Overall though, it should be noted that I'm not a very big fan of processed nutritional products. I don't believe we are supposed to be getting our vitamins and minerals from powders, pills and drops. I firmly believe that if you eat a truly healthy, balanced diet comprised mostly of whole, real foods, you're going to get everything you need. Granted, athletes do need to supplement their caloric and nutritional needs during training and competition but I believe that too can be accomplished through real, natural foods. As a quick example, when I'm training in the heat and need additional electrolytes and minerals I use a mixture of coconut water, plain water, lemon and either agave nectar or honey for flavour. Coconut water is truly nature's sports drink. When it comes to needing calories on the bike, I make my own energy bars and gels. There are a multitude of sources out there for recipes. One of my favourites is The Thrive Diet by Brendan Brazier. He's got some great recipes at the back of the book for home made, natural bars and gels. Yes, it takes a bit more work than stopping off at the running store on your way home, but it is a far more satisfying snack when you know exactly what is in it.

Which leads me to the second camp. I know there are a lot of coaches out there who sell nutritional products on the side to supplement their income. I don't really blame them. Coaching isn't exactly a business you get into to get rich! But for all I've said above, that business model just doesn't register with my moral compass. I take great pride in being neutral on a wide range of products. By not selling anything it leaves me free to recommend what I feel is best for each individual client. That goes from bikes, to running shoes, to cycling jackets to indoor trainers to food. If I'm making a buck by selling X, I may hesitate to recommend Y even though I know it's the better option. I want to be free to recommend what I think will be the most effective product for that client in that situation.

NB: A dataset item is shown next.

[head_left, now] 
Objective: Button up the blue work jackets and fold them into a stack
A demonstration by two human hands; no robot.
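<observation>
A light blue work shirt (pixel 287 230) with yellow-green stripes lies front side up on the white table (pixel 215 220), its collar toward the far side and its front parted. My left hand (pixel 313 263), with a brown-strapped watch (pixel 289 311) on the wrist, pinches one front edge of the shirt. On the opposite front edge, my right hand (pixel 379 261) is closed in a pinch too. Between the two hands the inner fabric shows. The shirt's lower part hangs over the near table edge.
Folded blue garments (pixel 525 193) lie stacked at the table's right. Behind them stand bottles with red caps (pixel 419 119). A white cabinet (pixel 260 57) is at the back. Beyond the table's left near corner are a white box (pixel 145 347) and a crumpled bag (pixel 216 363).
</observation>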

But beyond that, I just flat out have issues with the nutritional products industry. I don't think it's right to isolate vitamins and minerals into pills, powders and drops. I believe that nutrition is a holistic endeavour and that a particular food is made up of its particular nutrients, in those particular quantities for a reason. When we isolate these nutrients I believe we are messing with the balance of nature and risking harms that we don't even know about yet.

I also don't believe the industry really needs to exist. If it weren't for the fast food/processed food industry we wouldn't really need to buy nutrients in a bottle. Processed foods may be calorie dense (in fact the argument could be made that many of them are too dense!) but many of them get the nutritional quality processed right out of them by the time they make it store shelves. I think it's kind of ironic that many eat these processed foods in part because they are cheap, but then go out and spend good money on supplements to get what they can't from the cheap processed foods. When you add up the crappy food and the pills/drops/powders I wonder if it wouldn't have been cheaper to just buy the real, whole foods in the first place?

Now don't go thinking I'm all preachy and perfect! Far from it. I do enjoy the odd fast food meal. I try my best to live by the 80/20 rule. 80% good stuff, 20% crap that happens to unfortunately taste really good!

As for supplements, only two things on a regular basis. A vegetarian protein powder for my smoothies and oil of oregano as an immune booster when I think I may feel a cold coming on.

So, those are my thoughts. Please take them with a grain of natural sea salt and experiment on your own to find what balance works best for you.